- Date: 10 March 1934
- Winner: Oxford
- Margin of victory: 3 seconds
- Overall record (Cambridge–Oxford): 2–2

= Women's Boat Race 1934 =

The 4th Women's Boat Race took place on 10 March 1934. The contest was between crews from the Universities of Oxford and Cambridge and was held on the River Thames.

==Background==
The first Women's Boat Race was conducted on The Isis in 1927.

==Crews==
Cambridge were represented by Newnham while Oxford saw a mix of rowers from St Hugh's and Oxford Home-Students.
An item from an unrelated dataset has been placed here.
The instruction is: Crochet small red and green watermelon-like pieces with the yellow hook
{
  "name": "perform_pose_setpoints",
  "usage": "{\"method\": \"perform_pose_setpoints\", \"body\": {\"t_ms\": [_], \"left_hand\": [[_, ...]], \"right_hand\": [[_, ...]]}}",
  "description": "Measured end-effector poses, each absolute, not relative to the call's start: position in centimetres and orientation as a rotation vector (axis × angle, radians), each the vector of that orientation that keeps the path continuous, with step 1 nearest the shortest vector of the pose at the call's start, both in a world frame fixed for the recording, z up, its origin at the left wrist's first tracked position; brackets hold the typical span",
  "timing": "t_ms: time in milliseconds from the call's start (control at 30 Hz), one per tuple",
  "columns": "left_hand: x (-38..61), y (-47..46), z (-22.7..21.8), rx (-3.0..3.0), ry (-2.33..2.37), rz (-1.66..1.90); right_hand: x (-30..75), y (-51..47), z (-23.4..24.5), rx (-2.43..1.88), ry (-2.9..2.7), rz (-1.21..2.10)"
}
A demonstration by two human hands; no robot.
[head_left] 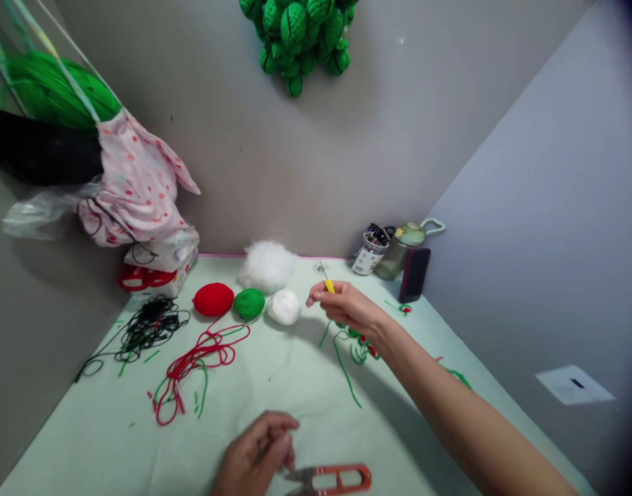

| Seat | Cambridge |  | Oxford |  |
| Name | College | Name | College |
| Bow | K. M. Green | Newnham | M. Morant | Oxford Home-Students |
| 2 | S. G. Harrison | Newnham | M. C. Heathcote | Oxford Home-Students |
| 3 | H. Guest | Newnham | A. Ebrand | Oxford Home-Students |
| 4 | A. Demery | Newnham | K. Harris | St Hugh's |
| 5 | M. A. Packer | Newnham | L. M. Bristowe | Oxford Home-Students |
| 6 | M. K. Barnes | Newnham | S. Aldwinckle | Oxford Home-Students |
| 7 | K. England | Newnham | L. Priestly | Oxford Home-Students |
| Stroke | C. D. Phipps | Newnham | K. L. Box | Oxford Home-Students |
| Cox | D. M. Simpson | Newnham | R. B. Harrison | St Hugh's |
Source:

==Race==
The contest was won by Oxford, 3 seconds ahead of Cambridge, with the victory taking the overall record in the competition to 2–2.